The assistant minister was responding to questions asked by Selebi Phikwe legislator, Dithapelo Keorapetse, who wanted to know the impact of the series of alcohol sale suspensions, as well as what government was doing to help companies and employees affected. Keorapetse also wanted to know how much has been collected in the alcohol levy and whether government has assisted affected businesses from the levy. The legislator also asked the Ministry whether retailers who had bought stock and paid tax, then subsequently watched the stock expire due to trade bans, would be refunded their tax.

In response, Molebatsi described the alcohol industry as “the worst affected” by COVID-19, revealing that 650 outlets out of 4,893 liquor outlets had closed shop as a result of the frequent closures. One of the three producers, Big Sip, also closed down and is currently in liquidation.

Alcohol sales were banned for a total of 103 days in 2020 and another 56 days in 2021, affecting not only the sector directly, but indirectly other downstream industries such as logistics, utilities, travel and tourism as well as advertising.

“The alcohol industry was among the first to close when COVID-19 arrived,” Molebatsi told legislators.

“We had to start with the alcohol industry because of its high risk to COVID-19. Evidence shows that the virus spreads where people congregate and the alcohol industry is a major contributor to that.

“As a ministry we work together with the Health Ministry and the Presidential Task Team.
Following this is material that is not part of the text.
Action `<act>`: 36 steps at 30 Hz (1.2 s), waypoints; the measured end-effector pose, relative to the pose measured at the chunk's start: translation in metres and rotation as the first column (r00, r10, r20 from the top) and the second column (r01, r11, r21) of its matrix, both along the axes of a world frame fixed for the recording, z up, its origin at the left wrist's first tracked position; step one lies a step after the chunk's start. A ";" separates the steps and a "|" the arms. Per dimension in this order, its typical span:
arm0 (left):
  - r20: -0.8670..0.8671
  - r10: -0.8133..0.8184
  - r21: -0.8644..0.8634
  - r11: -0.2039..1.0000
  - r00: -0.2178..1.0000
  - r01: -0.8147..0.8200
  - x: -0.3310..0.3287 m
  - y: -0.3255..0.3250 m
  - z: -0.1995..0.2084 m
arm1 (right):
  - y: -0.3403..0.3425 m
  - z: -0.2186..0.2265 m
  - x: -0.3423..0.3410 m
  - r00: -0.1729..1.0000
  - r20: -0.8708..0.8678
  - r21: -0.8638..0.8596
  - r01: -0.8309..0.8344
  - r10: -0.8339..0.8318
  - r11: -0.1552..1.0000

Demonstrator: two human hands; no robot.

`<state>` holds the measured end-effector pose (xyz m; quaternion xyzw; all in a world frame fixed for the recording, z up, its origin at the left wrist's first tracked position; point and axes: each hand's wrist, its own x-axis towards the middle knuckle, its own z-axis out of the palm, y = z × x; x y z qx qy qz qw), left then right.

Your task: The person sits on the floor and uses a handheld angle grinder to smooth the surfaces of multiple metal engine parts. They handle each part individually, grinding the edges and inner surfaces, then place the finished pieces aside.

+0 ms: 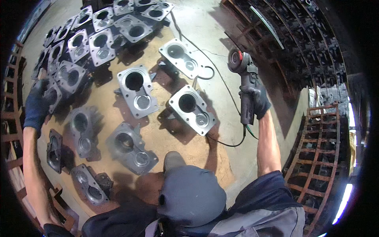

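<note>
My right hand [259, 102], in a dark glove, is wrapped round the body of an angle grinder [248, 85] held upright at the right. Its round disc with a red centre points away from me, apart from the castings. At the far left my gloved left hand [36, 106] is closed on the edge of a grey metal casting [52, 98], partly hidden by the glove. Similar two-hole castings stand between my hands, among them one with a bright face [136, 89] and another [185, 103] closer to the grinder.
Many more castings [102, 46] crowd the far left of the brown board [158, 43]. A black cord [227, 145] runs from the grinder. Rusty metal racks [316, 146] stand at the right, and dark stacked parts [308, 47] fill the far right. A cap [192, 195] covers the lower middle.
</note>
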<state>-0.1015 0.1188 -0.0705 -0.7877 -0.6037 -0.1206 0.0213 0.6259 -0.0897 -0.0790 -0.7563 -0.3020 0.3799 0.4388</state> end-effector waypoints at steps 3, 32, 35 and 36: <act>-0.023 0.207 -0.104 0.973 0.978 -0.208 -0.023 0.016 -0.020 | -0.001 -0.020 0.052 0.991 0.015 -0.094 0.136 -0.135 0.986; -0.163 0.423 -0.288 0.844 0.891 -0.453 -0.063 -0.223 -0.082 | 0.074 -0.137 0.255 0.218 0.910 -0.303 -0.236 0.354 0.923; 0.002 0.558 -0.211 0.811 0.830 -0.545 -0.074 -0.212 -0.114 | 0.117 -0.100 0.195 0.209 0.926 -0.181 -0.484 0.314 0.856; -0.092 0.581 -0.236 0.776 0.808 -0.585 -0.085 -0.219 -0.128 | 0.143 -0.088 0.127 0.447 0.807 -0.136 -0.494 0.385 0.859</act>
We came together, they showed us the numbers and we agreed that we cannot continue to sell.” 

The assistant minister said incidents of non-compliance had been noted in the alcohol industry, with 103 offences recorded since March 2020. These include outlets operating beyond hours, outlets and patrons failing to adhere to COVID-19 protocols and others.
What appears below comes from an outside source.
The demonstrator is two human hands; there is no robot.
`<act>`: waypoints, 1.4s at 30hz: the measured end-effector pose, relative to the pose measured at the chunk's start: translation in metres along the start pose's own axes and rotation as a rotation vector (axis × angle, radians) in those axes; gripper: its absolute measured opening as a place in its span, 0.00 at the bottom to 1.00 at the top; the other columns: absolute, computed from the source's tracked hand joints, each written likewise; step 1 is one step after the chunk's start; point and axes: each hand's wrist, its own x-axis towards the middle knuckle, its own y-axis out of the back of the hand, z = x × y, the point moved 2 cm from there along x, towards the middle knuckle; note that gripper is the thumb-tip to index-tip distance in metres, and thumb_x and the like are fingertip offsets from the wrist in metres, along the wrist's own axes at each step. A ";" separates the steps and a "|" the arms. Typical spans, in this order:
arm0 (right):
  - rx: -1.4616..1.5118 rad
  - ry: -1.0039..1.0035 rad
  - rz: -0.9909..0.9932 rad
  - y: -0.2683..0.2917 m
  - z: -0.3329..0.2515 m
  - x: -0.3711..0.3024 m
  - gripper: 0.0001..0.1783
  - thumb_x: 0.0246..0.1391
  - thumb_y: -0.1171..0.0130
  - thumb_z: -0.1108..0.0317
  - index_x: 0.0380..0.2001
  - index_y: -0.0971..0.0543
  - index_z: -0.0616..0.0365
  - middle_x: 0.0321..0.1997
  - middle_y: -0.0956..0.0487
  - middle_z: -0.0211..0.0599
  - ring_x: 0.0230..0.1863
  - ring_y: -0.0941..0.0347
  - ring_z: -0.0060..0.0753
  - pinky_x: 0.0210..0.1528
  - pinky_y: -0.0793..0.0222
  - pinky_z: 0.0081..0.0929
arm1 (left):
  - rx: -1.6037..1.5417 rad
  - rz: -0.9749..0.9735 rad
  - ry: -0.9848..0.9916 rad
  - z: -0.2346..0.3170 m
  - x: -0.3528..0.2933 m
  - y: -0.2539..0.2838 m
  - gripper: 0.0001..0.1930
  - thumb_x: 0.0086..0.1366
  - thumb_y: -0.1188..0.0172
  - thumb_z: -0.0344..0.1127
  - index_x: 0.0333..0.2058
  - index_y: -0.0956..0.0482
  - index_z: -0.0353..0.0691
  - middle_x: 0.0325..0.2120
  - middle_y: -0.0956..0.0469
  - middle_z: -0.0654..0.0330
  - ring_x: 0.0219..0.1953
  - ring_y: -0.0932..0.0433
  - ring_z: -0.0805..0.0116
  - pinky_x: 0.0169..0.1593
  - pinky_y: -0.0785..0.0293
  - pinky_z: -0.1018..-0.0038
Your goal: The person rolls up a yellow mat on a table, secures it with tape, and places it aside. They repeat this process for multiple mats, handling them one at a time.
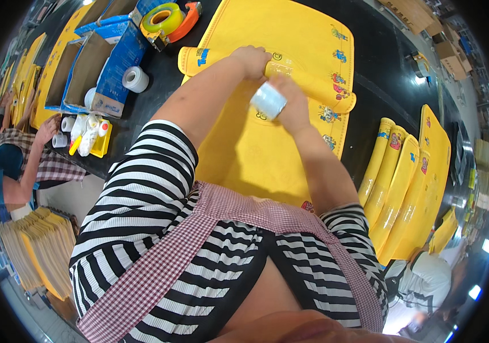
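A yellow mat [278,26] with small printed cartoon figures lies on the black table before me, with a rolled or folded band across its middle. My left hand [254,62] presses on that band, its fingers curled down against the mat. Beside those fingers a shiny strip of clear tape [280,70] lies over the band. In my right hand [293,106], slightly blurred, is a whitish, shiny roll of tape [268,101], held just nearer to me than the band.
Several rolled yellow mats [390,177] lie at the right. To the left stand blue cardboard boxes [120,68], a tape dispenser [164,23], a white tape roll [136,79] and a small yellow tray [101,140]. A co-worker [13,166] is at the far left, near stacked mats [38,246].
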 end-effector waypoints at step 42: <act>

However, Molebatsi was challenged by Sefhare/Ramokgonami MP, Dr Kesitegile Gobotswang, who said there had been no empirical research to show that alcohol was the main driver of COVID-19 cases in the country. The legislator also accused government of unfairly blaming the entire industry for the offences of a few.

“When a bus driver commits offences somewhere, you don’t suspend the entire industry,” he said.

Molebatsi said there had been limited time to conduct research on the links between alcohol and COVID-19, but observations had shown that consumers were congregating in large numbers without observing the protocols. He further said the liquor trade ban that occurred from January 4 to February 28 had been because of the behaviour of patrons seen over the festive period. 

“It was clear that people were all over meeting in large numbers and there was no time to say let’s do research, which can take six months.

“We acted on what we saw. We had to take that decision to save people’s lives and the economy.

“We took advice from the health officials and the police and they did say that people’s behaviour with alcohol becomes difficult, which you cannot compare to the behaviours at school.” 

Molebatsi said the Ministry was still considering what to do about a tax refund for expired stock, saying the exact amount of litres involved was still being calculated. He said his ministry did not manage the alcohol levy to be able to divert it to helping businesses, but added that the recommendation would be shared with the Health Ministry.

Molebatsi also revealed that the alcohol industry benefited P22 million from the three month wage subsidy provided by government to distressed businesses last year. He said CEDA also loaned out P82 million to the industry, creating 142 jobs and sustaining others.